§ WHAT IS BEING ASKED
Starting from the first line below, count every line holding the word "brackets", then state the total alone.
:::
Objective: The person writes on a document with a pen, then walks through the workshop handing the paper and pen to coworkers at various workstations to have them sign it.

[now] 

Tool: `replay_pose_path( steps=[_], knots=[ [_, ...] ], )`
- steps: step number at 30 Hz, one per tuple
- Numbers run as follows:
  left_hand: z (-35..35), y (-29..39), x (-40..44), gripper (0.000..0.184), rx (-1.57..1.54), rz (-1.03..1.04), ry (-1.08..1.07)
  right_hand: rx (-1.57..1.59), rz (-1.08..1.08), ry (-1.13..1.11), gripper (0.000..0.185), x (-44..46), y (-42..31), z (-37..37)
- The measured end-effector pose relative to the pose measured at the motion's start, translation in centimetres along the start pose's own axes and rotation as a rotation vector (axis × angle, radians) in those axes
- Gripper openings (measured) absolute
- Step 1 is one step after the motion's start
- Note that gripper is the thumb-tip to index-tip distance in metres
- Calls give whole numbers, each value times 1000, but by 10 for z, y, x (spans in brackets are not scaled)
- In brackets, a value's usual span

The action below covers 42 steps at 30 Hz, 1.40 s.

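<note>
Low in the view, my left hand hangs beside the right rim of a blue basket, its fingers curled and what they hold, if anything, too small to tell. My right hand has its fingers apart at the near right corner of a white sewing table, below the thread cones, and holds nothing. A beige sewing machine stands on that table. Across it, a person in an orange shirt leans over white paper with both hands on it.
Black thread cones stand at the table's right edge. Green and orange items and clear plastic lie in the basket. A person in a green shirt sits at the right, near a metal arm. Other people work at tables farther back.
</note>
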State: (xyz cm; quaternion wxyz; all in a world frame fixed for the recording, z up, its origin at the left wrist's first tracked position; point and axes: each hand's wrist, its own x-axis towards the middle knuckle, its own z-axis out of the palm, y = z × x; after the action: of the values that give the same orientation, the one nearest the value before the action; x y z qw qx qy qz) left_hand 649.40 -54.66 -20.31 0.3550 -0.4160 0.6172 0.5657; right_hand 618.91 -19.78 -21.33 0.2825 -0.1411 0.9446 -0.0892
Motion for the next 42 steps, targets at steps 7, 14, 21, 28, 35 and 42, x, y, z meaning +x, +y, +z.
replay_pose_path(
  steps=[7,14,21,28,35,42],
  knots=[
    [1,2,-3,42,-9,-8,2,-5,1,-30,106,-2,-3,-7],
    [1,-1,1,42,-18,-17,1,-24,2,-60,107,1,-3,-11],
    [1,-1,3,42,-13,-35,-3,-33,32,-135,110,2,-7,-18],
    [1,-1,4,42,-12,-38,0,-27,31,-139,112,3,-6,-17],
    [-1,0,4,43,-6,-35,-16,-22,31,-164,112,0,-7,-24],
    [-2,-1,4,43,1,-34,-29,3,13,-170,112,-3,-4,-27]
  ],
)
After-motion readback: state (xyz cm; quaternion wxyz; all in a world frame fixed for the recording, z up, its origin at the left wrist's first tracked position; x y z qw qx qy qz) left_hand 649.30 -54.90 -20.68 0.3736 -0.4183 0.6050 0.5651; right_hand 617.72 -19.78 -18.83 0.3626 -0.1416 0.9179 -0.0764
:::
§ COMPLETED TASK
2